Discover Top Posts Tagged with #hands-on-technology

Cassandra in a Nutshell

What is Cassandra ? Its a file+SSTable based NOSQL database optimized for clustered environments. With reference to CAP theorem, Cassandra is more optimized for Availability and Partitioning tolerance.It can be tuned for consistency but that will lead to more latency. It supports clustering through rings that consists of many Cassandra nodes, and different configuration parameters can be used to leverage strengths of a cluster with it. Optimized for writes. Reads may become slow for various reasons. But writes are super-fast. Read latency can exponentially grow if data is being deleted frequently (Cassandra does not delete immediately. It flags the data as tombstones and waits for a scheduled tombstone compaction. Read queries go through these ghost data, causing delays.) More details in [1]. How to model your data Works based on ;

keyspaces : This is similar to a schema within relational DBs. A keyspace consists of multiple column families.

Column Families : Similar to tables in relational data, but different inside.

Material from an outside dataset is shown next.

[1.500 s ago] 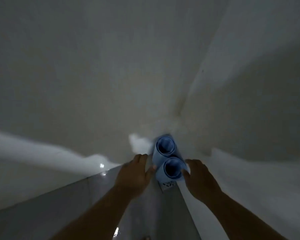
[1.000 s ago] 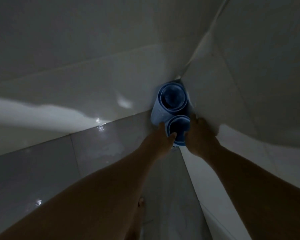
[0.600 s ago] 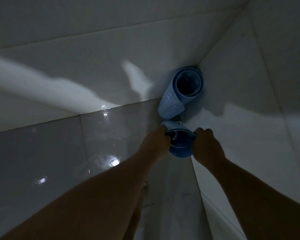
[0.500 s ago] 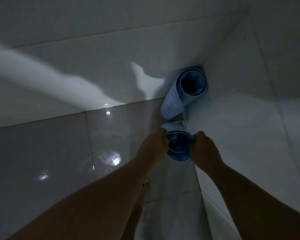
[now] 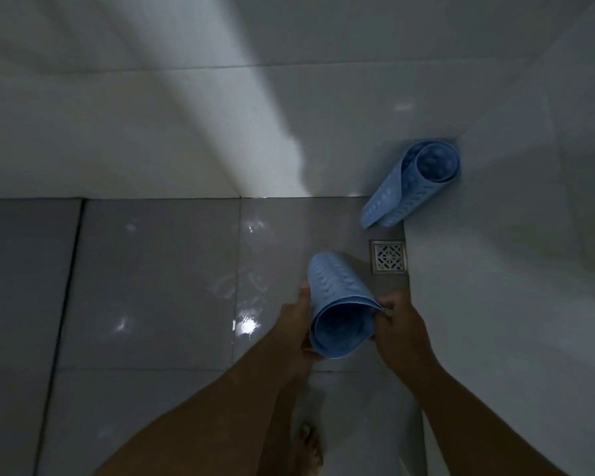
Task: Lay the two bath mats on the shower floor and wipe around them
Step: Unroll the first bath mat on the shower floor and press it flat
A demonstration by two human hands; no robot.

Instead of rigid columns, Column families contain a dynamic cell based approach.

Rows : Not restricted to a rigid column count within a column family.

Column : Different from a relational column. A column is bound only to its row and it contains an attribute of the row data.

Refer [2] to understand more on above elements. All these have specific size limitations to ensure Cassandra works as expected [3]. CQL is a modern Cassandra design language similar to SQL syntax [4]. Handy, in-built tools used to investigate Cassandra ---------------------------------------------- This is mostly the important part of this article. Since Cassandra is a very versatile DBMS, it can be tuned on various aspects, and multiple combinations can lead to various outcomes. In such a situation, knowledge about how to understand and investigate the software is crucial. To this end, I have summarized a few tools and commands used frequently during my work. nodetool

------------- This is the swiss-army knife when it comes to collecting external statistics of Cassandra. A bit of reading and command help will give you in-depth explanations of each use of nodetool, but I will explain a few for quick reference. Check status of the cluster - "./nodetool -host <ip> ring". This will display the status of each cassandra node, its token value, disk usage, and the weight distribution. Useful to check if the ring is balanced.

Move a node to a different token - "./nodetool -host <ip> move <newToken>". Even though Cassandra clusters are balanced initially, they can become imbalanced when some nodes fail and shut down. This command will help you to re-balance it. View compactionstats - "./nodetool -host <ip> compactionstats". This command will show the state of the current compaction running on Cassandra (if any). View live sstable access information - "./nodetool -host <ip> cfstats". This command will display a running view of the sstables being read at a given point and much more information. Find tokens to balance your cluster python -c 'print [str(((2**64 / <NODE_COUNT>) * i) - 2**63) for i in range(<NODE_COUNT>)]' cqlsh

-------

This acts like a query tool to investigate the actual data in Cassandra SQL style. The tool can be used with command "./cqlsh <ip>"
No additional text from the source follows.